3091 s. Yasanın uygulama şekli ve esaslarına dair yönetmeliğin 15. maddesinde de fuzuli işgal, bir taşınmazı, sahibinin izni ve rızası olmaksızın işgal etmek olarak tanımlanmıştır.
Dava ve soruşturma dosyasındaki belgelerin incelenmesinden ........... Mahallesi
........... Meydanı No: ..../A''da bulunan işyerinin ........... tarafından ...........''e kiralandığı, bu şahıs tarafından söz konusu yerin ........... Kürk satış mağazası olarak kullanıldığı, ancak 1.7.1987 tarihinde, Kuaför ve Güzellik Salonu olarak işletilmeye başlanınca, mal sahibinin, kiracısının işyerini terk ederek davacılara devrettiğini ve bu kişilerin fuzuli şamil olduklarını öne sürerek şikayette bulunması üzerine, yerinde yapılan inceleme sonucunda, davacıların, kiracı adına çalışan işçiler olduklarını, işyerinin kendilerine devrinin söz konusu olmadığını, her türlü resmi işlemlerin kiracı ........... adına yürütüldüğünü ifade ettikleri anlaşılmaktadır. Ancak soruşturma dosyasında yer alan tanık ifadesinde, davacıların kiracı ...........''e devir parası vererek uyuşmazlık konusu işyerini işletmeye başladıkları belirtilmektedir.
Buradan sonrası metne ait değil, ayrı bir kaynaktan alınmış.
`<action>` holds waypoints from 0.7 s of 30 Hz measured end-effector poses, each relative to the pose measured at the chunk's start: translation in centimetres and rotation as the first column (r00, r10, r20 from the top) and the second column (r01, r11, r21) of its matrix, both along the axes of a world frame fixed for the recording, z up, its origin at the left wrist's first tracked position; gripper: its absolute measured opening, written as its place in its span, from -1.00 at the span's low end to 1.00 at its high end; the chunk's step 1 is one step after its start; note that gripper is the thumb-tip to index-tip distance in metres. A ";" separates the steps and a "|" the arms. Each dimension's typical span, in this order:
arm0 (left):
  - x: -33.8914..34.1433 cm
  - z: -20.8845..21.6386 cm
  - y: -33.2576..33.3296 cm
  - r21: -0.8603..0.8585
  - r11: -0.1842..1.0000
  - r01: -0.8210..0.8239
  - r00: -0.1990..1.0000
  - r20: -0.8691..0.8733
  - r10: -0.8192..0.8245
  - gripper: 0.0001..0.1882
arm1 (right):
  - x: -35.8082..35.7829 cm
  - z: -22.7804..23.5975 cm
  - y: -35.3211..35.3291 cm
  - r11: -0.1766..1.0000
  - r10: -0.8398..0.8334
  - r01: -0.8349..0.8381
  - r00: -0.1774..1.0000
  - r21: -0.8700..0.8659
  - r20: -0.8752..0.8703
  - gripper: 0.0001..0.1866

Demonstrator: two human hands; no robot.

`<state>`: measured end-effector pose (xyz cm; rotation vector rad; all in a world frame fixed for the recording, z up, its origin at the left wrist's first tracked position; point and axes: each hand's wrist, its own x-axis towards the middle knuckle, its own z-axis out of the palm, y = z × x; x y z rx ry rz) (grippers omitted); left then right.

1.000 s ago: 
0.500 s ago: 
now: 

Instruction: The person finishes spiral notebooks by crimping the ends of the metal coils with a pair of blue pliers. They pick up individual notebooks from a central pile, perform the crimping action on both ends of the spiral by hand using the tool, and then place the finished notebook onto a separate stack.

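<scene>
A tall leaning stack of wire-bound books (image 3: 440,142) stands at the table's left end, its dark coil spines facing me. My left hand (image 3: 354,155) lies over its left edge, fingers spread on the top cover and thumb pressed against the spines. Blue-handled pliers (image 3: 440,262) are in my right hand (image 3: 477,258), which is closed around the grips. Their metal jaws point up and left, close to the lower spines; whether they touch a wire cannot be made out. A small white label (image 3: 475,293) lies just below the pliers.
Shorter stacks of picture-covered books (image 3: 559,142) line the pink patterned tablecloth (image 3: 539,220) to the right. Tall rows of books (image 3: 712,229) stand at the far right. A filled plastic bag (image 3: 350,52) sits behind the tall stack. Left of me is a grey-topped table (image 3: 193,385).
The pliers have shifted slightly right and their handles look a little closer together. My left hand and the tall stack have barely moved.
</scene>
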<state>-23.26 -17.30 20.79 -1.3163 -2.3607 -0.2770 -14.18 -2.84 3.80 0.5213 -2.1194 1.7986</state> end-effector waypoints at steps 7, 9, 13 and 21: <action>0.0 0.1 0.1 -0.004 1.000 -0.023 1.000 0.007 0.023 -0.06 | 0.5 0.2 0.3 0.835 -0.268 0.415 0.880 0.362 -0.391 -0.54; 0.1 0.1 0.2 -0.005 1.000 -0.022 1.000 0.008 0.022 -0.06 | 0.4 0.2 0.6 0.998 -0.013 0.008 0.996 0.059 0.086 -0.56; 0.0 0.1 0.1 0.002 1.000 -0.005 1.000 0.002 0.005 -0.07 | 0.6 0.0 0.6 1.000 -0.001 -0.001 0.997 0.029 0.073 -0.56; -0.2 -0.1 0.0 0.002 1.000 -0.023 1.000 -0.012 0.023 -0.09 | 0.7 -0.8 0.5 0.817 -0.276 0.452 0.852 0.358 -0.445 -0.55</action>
öte yandan ...........''in ........... gazetelerine, nakil nedeniyle devren kiralık işyeri ilanları verdiği de dosyada yer alan ilan örneği ile sabittir.
Bu durumda, yapılan şikâyet üzerine davalı idarece, 6570 s. Yasa hükmünden hareketle, dava konusu olaya 3091 s. Yasanın uygulanmasında ve davacıların uyuşmazlık konusu taşınmaz maldan men''ine ait işlemde mevzuata aykırı bir yön bulunmamaktadır.
Açıklanan nedenlerle, davalı idarenin 2577 s. Yasanın 49. maddesine uygun bulunan temyiz isteminin kabulü ile ........... idare Mahkemesinin 30.3.1988 tarihli ve E:1987/748, K: 1988/258 s. kararının bozulmasına, aynı maddenin 2. fıkrası uyarınca işin esasına geçilerek yukarda belirtilen sebeplerle davanın reddine, 12.800.- TL temyiz yargılama giderinin davacıdan alınarak davalıya verilmesine, 4500.- TL temyiz başvurma harcı ile 1200.- TL. dava başvurma harcı toplamı 5700.- liranın ve 17.300.- TL avukatlık ücretinin davacıdan alınarak davalı idare yanında katılana verilmesine 20.2.1989 gününde oybirliğiyle karar verildi.